That’s the gist of Maev Kennedy’s extended piece on the U.K.’s Portable Antiquities Scheme in today’s Guardian:
As the money that funded an unprecedented explosion of professional archaeology during the economic boom years runs out, public hunger to peel back the past beneath our feet is helping to fill the gap. So the grots are identifying lost villages and settlements, Roman forts and temples, previously unknown trade routes; even mapping the slow ebb of the Roman empire from Britain.

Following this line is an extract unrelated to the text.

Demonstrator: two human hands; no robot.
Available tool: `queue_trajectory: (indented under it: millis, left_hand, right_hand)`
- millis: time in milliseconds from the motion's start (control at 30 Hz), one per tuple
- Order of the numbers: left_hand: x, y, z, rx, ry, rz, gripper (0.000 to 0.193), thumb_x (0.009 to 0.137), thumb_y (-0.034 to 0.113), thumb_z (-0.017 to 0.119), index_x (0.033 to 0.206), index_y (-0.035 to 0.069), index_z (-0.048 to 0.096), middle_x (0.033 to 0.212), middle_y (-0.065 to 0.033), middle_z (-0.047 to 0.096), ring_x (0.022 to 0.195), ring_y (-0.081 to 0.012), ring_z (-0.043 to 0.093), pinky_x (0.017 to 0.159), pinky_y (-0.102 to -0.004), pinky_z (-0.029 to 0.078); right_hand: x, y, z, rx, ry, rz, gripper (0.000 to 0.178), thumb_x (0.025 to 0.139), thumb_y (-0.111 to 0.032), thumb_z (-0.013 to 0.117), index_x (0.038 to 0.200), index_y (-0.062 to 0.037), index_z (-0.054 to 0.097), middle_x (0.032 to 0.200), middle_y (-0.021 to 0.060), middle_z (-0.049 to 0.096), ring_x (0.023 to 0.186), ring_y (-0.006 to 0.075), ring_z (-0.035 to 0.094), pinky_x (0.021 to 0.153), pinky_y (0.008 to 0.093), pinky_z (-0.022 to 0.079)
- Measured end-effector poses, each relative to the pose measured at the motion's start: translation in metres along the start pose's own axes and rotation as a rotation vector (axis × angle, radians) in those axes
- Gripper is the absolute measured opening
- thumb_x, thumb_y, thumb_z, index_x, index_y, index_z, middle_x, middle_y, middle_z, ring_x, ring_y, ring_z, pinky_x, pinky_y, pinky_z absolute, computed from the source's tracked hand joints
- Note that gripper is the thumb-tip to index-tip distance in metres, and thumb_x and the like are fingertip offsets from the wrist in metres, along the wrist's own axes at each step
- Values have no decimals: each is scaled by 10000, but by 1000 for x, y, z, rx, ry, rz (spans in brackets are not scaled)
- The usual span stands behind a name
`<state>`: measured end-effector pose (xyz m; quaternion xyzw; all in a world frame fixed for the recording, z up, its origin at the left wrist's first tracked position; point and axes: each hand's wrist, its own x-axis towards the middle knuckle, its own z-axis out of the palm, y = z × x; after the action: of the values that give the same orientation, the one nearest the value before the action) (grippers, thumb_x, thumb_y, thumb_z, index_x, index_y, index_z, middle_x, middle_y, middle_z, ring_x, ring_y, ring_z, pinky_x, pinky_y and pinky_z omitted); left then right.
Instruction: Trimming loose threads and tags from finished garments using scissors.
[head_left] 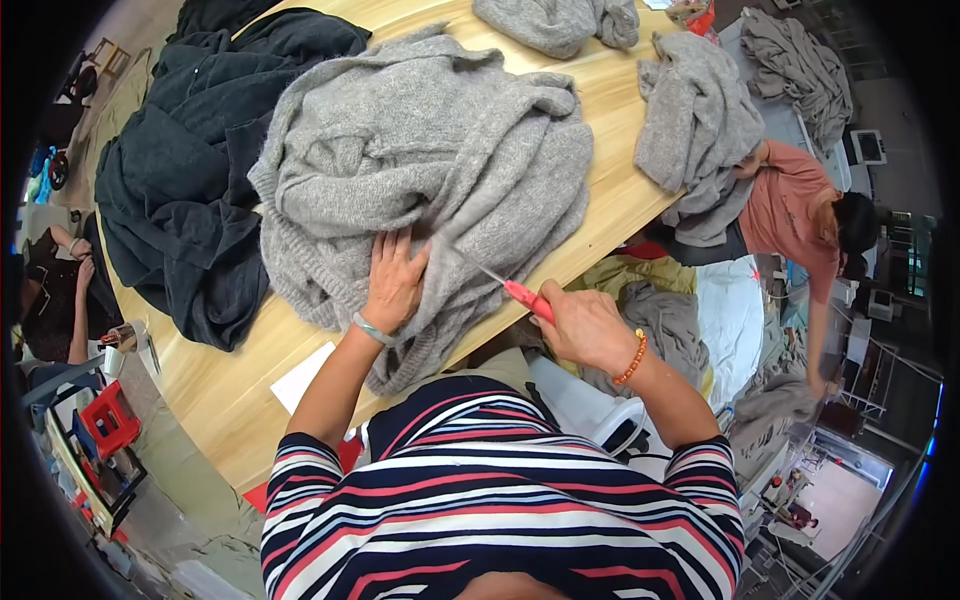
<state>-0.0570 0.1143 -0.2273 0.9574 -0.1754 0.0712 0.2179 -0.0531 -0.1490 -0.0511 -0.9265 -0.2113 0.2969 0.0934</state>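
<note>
Left hand (395,280) lay flat with fingers spread, pressing on the grey sweater (430,170) heaped at the middle of the wooden table (215,390). At about three o'clock from it, the right hand (585,325) was clamped around a red-handled tool (527,298), its thin metal tip pointing toward ten o'clock into the knit. A dark garment (180,200) sat at nine o'clock of the sweater, touching it.

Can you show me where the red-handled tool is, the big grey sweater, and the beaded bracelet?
red-handled tool (527,297): head view, on the red handle sticking out of the right hand.
grey sweater (440,150): head view, middle of the knitted pile.
orange beaded bracelet (633,360): head view, on the beads at the right wrist.
</note>
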Motion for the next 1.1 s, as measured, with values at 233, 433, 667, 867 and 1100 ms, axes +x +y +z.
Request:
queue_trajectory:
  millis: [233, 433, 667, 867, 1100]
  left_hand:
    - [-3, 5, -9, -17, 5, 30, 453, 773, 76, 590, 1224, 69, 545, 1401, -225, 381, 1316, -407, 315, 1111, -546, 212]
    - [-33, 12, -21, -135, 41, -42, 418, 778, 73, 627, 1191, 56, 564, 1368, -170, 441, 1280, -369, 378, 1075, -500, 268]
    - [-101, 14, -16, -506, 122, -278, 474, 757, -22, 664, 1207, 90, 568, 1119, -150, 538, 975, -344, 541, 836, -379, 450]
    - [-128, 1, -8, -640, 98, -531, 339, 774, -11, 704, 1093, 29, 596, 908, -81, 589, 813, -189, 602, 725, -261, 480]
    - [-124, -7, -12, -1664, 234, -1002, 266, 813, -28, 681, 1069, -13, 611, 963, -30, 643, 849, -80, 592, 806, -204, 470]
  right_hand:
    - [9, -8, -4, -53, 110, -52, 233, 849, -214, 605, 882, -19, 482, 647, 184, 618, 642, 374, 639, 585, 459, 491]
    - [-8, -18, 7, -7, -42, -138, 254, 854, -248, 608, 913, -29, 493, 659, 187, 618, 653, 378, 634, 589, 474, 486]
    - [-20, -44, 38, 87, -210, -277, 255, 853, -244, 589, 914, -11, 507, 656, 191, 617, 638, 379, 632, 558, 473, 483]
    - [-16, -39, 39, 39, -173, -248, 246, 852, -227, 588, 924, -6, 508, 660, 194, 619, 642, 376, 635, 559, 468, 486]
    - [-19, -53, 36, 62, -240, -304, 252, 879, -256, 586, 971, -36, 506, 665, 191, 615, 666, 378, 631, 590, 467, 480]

By law, you must have a licence to excavate or remove even a pebble from a scheduled ancient monument or listed building, and all treasure finds anywhere must be reported. But anyone can pick up a metal detector – there are an estimated 180,000 in Britain – and take it into a ploughed field with the permission of the landowner. Fired by an unprecedented public interest in archaeology, thousands of people are doing just that, and the finds they report, often almost worthless in terms of cash, are proving true treasure.

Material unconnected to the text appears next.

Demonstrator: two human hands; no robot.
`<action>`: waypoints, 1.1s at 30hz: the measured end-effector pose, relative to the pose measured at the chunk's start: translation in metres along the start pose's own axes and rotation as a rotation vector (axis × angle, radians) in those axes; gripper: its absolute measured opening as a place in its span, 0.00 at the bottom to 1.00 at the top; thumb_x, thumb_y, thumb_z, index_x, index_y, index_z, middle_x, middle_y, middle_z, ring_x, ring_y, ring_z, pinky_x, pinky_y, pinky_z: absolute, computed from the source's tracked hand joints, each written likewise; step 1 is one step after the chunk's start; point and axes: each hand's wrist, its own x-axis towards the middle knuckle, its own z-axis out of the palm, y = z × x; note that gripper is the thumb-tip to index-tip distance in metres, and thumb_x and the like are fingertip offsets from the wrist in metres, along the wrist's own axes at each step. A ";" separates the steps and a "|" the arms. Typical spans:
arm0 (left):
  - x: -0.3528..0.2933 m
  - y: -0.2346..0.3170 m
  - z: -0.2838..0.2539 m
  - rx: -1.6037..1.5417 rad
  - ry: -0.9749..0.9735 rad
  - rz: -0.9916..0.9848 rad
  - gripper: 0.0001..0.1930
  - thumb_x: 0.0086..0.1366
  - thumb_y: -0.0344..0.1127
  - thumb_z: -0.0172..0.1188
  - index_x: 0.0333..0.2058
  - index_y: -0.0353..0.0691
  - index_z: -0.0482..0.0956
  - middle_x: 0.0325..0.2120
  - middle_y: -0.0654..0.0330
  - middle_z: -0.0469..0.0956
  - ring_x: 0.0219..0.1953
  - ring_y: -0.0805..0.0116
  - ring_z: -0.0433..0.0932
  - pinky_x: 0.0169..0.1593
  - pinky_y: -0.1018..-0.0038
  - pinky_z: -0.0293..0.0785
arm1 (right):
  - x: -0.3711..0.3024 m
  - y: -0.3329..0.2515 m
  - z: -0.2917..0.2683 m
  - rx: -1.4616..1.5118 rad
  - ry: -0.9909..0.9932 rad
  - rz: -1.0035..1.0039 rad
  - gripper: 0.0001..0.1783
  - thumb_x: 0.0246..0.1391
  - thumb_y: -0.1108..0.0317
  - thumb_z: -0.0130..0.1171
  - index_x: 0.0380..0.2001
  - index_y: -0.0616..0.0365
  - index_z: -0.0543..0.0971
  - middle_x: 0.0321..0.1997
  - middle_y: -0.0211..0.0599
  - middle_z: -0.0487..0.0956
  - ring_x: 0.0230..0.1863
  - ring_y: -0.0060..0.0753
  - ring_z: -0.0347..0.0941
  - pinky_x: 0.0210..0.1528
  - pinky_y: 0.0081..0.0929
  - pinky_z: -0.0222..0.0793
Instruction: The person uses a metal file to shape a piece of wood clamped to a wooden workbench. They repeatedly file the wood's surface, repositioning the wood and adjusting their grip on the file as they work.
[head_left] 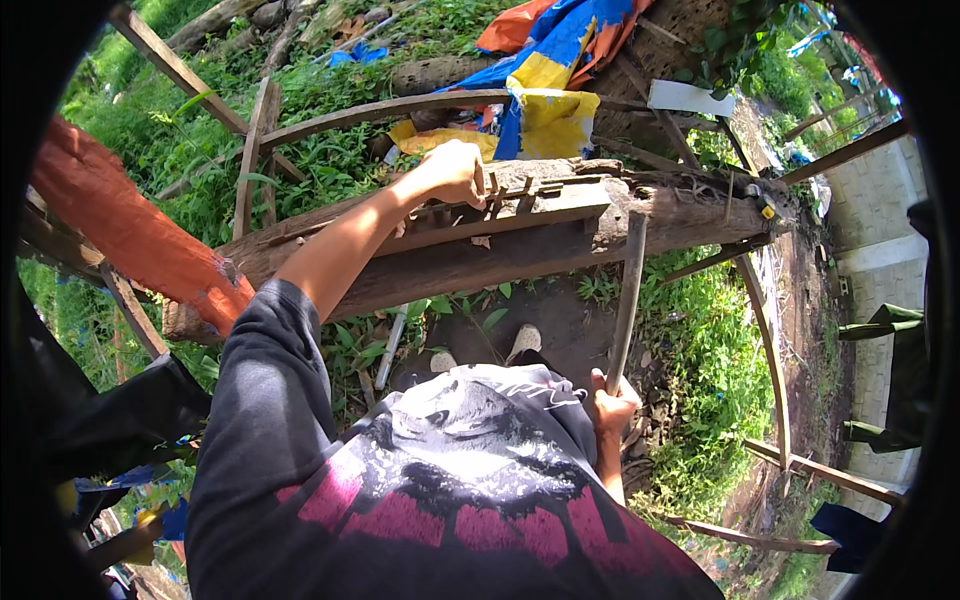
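Observation:
A long weathered log (660, 215) lies across in front of me. Set along it is a narrow wooden board (540, 215) with several short dark pegs (527, 190) standing up from it. My left hand (452, 172) is closed in a fist above the board, beside the pegs; what its fingers hold, if anything, is hidden. Low at my right side, my right hand (614, 402) grips the lower end of a thick greyish-brown stick (630, 290). The stick points up and away, its far end overlapping the log's near side in the picture.
Blue, yellow and orange tarp (550, 100) drapes beyond the log. An orange-covered beam (140, 220) slants in from the left. Thin wooden rails (770, 360) frame the right side, with a block wall (885, 270) past them. My shoes (525, 340) stand on bare soil below the log.

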 end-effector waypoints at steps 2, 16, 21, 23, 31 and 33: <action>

“This is revolutionary stuff,” says Sam Moorhead, a coins expert at the British Museum, who is in charge of the coins reported under the Portable Antiquities Scheme (PAS). “Gold doesn’t map settlements – high-status coins could be hidden or lost anywhere. But where you’ve got 100 grots, you’ve got a settlement.”

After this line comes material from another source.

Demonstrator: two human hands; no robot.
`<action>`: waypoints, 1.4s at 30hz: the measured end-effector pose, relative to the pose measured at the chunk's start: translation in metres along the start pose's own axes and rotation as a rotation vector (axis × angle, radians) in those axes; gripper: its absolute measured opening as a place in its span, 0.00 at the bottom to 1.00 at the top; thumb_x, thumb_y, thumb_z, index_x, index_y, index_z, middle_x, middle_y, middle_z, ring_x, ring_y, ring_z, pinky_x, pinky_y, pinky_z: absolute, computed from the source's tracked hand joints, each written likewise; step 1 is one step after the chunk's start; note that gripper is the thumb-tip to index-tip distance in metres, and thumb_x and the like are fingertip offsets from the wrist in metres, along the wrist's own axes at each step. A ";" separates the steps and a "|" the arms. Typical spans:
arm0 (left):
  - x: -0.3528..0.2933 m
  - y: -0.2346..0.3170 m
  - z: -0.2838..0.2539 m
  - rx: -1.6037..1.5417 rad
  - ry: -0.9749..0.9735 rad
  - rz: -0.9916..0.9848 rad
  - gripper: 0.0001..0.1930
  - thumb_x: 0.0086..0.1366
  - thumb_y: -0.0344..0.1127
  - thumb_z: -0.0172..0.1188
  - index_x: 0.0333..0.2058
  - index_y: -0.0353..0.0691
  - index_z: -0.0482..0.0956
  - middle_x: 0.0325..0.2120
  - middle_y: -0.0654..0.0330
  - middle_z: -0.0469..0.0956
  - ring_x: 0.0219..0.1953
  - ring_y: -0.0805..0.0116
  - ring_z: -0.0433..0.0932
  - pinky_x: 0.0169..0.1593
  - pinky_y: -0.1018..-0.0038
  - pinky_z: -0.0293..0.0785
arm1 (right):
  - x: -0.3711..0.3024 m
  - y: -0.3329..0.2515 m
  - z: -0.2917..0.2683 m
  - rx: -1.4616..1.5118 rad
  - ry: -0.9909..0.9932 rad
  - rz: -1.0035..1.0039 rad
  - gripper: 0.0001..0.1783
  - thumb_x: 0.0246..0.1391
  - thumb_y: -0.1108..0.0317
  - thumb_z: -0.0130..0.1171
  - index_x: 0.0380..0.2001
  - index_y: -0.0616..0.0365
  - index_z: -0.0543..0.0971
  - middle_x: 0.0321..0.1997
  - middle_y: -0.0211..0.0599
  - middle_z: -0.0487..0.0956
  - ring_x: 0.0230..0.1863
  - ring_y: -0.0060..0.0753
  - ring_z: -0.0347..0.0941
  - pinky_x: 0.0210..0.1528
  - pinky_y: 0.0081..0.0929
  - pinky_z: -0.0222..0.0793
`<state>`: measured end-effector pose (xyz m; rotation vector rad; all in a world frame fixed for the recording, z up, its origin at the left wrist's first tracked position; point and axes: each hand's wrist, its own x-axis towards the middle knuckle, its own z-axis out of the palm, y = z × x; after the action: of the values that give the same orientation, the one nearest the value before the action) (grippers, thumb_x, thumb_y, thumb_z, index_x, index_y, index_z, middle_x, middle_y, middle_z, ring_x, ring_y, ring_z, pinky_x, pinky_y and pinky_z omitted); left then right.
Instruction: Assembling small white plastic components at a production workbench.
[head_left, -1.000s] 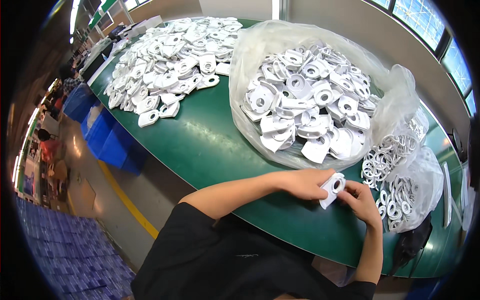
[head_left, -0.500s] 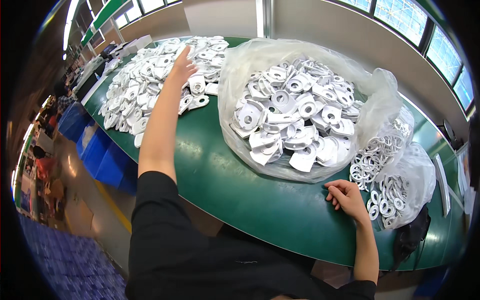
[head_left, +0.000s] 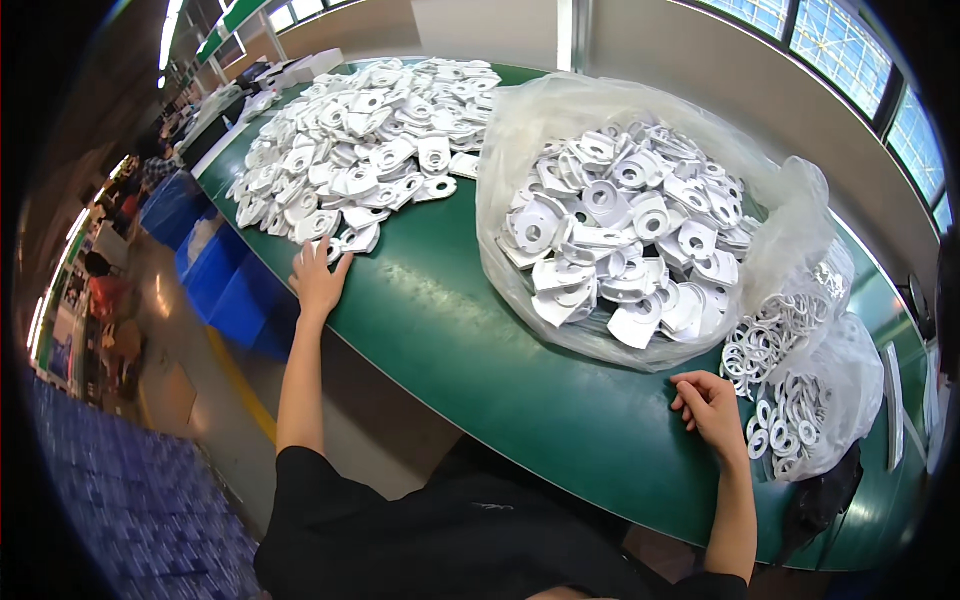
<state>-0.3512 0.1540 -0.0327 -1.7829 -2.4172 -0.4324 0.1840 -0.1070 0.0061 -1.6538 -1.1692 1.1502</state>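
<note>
At the near edge of a big heap of white plastic parts, each with a round hole, my left hand reaches down with thumb and fingers spread. Its fingertips touch a white part there; no firm grip on it shows. My right hand hovers over or rests on the green table, fingers loosely curled in and nothing seen in them. Beside it lie several white rings, partly in a clear bag. More of the white holed parts fill a large open plastic bag.
Blue bins stand on the floor off the table's left edge. A black cloth or bag lies by the ring bag at the right. A pale strip lies farther right. Seen small and far off at the left is a person in red.
My left hand has come back from the far part of the heap to its near edge. My right hand keeps its curled pose beside the rings. The whole view has shifted somewhat.
</note>
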 end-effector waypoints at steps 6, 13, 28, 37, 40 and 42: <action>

The grots have only been reported since 1996, when the PAS began establishing a national network of finds officers, to record and crucially map all the archaeological objects found by amateurs. The scheme has gradually forged a truce between most career archaeologists and the metal detectorists many previously regarded as little better than looters.
Reports of finds from bronze-age arrows to second world war cap badges are now running at 50,000 a year. Gradually, the detectorists realised that the archaeologists were interested in the rubbish in their grot pots. This week the scheme recorded its 400,000th object, a classic grot from Lincolnshire that has turned out to be a fabulously rare coin.